Security for Fintechs and Payment Institutions
Resposta direta
To protect a fintech, combine recurring security testing (API and application pentesting), continuous transaction and fraud monitoring (24x7 SOC), an incident response plan with a containment SLA, and compliance with the requirements of Brazil's Central Bank (Resolution BCB No. 85/2021 for payment institutions and Resolution CMN No. 4.893/2021 for financial institutions), PCI-DSS and LGPD (Brazil's data protection law).
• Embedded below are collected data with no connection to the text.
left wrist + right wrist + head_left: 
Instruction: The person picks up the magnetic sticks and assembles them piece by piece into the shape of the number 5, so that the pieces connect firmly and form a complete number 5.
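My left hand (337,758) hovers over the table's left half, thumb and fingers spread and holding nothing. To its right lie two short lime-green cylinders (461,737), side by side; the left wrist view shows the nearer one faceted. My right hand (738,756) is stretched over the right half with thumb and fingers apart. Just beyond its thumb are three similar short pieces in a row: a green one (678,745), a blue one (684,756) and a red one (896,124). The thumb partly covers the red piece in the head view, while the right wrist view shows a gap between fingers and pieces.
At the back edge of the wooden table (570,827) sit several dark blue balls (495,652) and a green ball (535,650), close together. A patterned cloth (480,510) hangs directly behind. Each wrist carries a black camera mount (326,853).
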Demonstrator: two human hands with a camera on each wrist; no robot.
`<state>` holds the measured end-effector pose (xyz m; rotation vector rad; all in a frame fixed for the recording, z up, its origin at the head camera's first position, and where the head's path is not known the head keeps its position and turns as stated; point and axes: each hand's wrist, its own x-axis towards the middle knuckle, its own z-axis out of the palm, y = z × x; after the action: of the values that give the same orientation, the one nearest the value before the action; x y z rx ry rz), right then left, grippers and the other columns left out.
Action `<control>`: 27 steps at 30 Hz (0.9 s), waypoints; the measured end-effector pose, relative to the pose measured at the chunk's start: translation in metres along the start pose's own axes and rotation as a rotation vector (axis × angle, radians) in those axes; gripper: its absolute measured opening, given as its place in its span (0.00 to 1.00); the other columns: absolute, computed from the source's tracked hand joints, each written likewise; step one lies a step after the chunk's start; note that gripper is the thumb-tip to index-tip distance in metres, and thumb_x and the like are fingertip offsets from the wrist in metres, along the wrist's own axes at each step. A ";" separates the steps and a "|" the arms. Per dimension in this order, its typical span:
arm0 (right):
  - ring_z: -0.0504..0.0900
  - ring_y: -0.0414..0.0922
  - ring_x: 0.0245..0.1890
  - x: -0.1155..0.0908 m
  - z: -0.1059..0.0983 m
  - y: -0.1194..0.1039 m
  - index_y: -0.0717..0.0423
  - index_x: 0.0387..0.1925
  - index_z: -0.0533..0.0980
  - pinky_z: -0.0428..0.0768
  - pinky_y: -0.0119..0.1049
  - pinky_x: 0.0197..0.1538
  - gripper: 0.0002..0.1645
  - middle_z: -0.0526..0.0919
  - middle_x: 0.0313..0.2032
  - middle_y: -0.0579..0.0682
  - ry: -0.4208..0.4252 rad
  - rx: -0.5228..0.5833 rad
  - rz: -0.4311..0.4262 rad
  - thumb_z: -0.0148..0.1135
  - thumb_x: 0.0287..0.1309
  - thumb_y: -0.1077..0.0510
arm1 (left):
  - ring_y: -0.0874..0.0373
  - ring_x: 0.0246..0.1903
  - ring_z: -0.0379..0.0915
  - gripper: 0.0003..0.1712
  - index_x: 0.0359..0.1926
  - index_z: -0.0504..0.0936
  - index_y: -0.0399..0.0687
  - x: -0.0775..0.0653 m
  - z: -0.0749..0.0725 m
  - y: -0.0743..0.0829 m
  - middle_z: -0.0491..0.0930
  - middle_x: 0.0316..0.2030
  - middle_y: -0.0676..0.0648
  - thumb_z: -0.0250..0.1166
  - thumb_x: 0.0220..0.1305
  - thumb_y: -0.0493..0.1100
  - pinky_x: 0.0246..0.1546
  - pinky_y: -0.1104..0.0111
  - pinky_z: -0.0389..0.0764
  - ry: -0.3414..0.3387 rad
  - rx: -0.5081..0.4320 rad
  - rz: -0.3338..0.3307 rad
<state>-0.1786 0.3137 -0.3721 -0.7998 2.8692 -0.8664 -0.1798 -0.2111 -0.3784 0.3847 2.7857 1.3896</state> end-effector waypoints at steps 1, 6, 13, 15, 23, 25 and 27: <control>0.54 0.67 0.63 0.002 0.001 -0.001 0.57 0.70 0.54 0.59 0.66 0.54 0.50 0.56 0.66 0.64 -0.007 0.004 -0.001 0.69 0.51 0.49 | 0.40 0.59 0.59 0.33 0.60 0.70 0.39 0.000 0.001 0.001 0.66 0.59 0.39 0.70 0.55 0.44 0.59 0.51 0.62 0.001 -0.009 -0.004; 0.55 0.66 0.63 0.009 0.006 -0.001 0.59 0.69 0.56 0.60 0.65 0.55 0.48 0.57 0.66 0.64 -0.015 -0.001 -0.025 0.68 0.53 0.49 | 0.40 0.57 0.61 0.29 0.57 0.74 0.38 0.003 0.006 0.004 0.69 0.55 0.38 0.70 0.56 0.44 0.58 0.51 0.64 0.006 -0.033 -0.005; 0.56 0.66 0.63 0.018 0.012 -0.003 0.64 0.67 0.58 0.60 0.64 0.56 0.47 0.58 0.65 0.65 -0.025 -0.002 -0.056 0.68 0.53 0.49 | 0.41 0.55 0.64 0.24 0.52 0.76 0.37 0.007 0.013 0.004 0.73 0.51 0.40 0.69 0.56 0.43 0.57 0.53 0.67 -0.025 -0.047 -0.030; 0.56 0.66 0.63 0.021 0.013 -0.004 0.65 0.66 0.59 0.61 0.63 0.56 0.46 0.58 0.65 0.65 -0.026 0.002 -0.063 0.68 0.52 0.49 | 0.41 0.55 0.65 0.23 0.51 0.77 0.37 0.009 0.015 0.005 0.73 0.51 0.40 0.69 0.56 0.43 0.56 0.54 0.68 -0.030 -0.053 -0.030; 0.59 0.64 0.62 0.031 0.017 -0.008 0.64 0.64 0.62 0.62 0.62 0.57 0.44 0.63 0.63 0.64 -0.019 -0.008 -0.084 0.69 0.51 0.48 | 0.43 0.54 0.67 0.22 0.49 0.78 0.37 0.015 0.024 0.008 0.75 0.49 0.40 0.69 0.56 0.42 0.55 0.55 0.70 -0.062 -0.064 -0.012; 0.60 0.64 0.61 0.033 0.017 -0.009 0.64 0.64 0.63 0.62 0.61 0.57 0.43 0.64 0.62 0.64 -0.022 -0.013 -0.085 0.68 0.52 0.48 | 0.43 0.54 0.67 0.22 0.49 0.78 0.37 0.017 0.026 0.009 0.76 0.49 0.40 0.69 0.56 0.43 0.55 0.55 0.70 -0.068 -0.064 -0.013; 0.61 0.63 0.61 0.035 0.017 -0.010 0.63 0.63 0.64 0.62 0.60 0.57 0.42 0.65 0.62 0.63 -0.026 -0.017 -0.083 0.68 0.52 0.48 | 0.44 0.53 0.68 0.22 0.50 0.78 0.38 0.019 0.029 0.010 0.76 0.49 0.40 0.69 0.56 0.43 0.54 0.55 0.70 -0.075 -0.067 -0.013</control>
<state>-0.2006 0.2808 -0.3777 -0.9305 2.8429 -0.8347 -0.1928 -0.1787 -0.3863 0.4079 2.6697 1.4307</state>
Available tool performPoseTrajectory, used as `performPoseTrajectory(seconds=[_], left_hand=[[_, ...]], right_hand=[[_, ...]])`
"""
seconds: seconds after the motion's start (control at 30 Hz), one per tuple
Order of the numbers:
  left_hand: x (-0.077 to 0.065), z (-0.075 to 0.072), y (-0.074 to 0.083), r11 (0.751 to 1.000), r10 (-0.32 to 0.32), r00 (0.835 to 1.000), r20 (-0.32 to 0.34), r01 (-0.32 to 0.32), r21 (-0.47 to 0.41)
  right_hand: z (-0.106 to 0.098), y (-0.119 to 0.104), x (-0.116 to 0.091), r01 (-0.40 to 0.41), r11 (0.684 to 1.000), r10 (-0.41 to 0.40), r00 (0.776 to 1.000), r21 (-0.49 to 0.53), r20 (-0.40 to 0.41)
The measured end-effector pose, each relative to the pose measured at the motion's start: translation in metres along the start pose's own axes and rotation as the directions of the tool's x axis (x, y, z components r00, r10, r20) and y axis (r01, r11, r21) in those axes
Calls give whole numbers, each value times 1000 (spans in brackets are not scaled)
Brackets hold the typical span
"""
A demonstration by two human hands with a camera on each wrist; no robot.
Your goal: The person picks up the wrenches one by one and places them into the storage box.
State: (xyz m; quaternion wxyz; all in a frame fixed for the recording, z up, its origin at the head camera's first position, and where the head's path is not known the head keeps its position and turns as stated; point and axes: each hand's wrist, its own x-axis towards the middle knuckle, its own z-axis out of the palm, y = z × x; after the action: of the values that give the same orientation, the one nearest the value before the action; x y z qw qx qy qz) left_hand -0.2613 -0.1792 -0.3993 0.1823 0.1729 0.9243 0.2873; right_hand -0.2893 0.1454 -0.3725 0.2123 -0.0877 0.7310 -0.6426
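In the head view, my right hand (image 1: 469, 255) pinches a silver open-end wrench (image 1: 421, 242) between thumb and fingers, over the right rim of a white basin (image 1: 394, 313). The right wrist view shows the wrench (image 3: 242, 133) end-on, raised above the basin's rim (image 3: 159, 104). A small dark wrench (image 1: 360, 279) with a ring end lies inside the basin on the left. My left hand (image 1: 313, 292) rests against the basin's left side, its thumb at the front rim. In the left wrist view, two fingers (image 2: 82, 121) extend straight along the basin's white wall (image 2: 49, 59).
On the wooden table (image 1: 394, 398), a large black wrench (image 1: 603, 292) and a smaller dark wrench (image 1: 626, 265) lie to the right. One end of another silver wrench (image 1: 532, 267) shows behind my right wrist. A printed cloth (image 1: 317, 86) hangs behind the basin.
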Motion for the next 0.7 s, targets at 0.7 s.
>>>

Decripte implements this security end to end and offers a free Threat Management diagnostic at decripte.com.br/intelligence-center, no card required, so you can measure your exposure before you buy.
Principais conclusões
- ›Fintechs and payment institutions are a priority target because they move money in real time and concentrate high-value financial and identity data.
- ›The Central Bank requires a cybersecurity policy, requirements for cloud contracting, detection mechanisms and an incident response plan through Resolution BCB No. 85/2021 (payment institutions) and Resolution CMN No. 4.893/2021 (financial institutions).
- ›The most critical vectors in the sector are API authorization flaws (BOLA/IDOR and BFLA), account takeover, transaction fraud, abuse of Pix flows and BEC.
- ›Anyone processing card data must meet PCI-DSS; anyone handling personal data answers to LGPD; anyone in the Open Finance ecosystem needs strong API security.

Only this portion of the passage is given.